PROMPT:
You are asked to filter the data below and copy every line holding "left".

RAW DATA:
────────────────────
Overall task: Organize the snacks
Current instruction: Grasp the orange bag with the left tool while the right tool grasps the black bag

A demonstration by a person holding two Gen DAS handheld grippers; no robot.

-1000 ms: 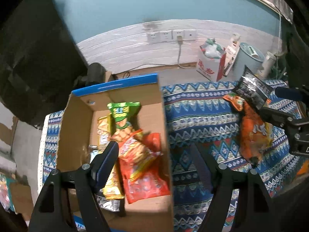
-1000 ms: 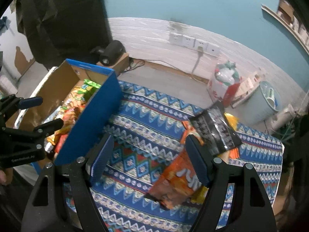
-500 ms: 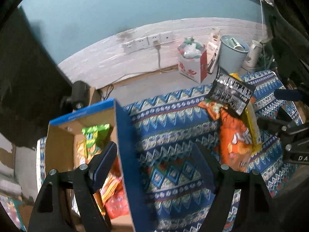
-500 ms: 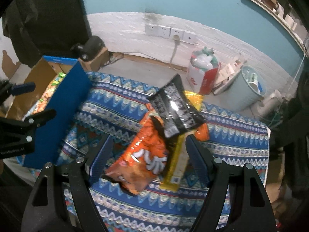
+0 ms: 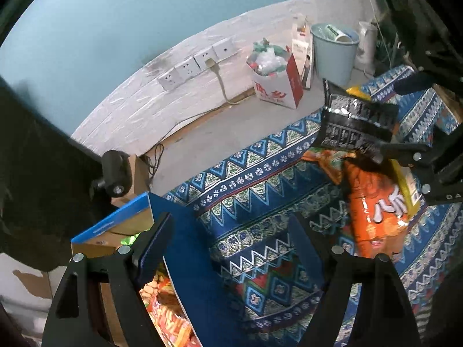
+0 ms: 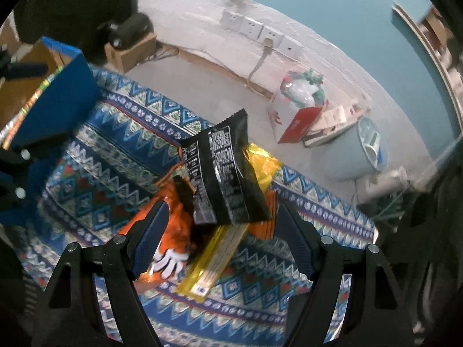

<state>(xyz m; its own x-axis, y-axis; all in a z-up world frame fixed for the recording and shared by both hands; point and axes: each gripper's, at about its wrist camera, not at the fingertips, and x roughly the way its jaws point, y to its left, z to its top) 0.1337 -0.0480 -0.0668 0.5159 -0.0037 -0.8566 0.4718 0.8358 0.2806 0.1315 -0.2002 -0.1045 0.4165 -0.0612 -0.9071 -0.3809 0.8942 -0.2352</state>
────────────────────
YOUR SOLUTION:
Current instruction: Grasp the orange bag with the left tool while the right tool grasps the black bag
<state>(xyz m; its own x-axis, y-axis; all in a z-up world frame fixed for the recording and shared by both hands; point and axes: each gripper's, at about its wrist camera, not at the fingertips, and x roughly the way its jaws point, y to its left, z to its top) 0.1337 -0.0480 -0.0668 0.5159 -0.0037 -0.8566 0.4718 0.8358 0.2806 0.1315 -0.2002 -0.1045 0.4165 -0.0612 -0.9071 -0.3809 0.8942 -0.2352</state>

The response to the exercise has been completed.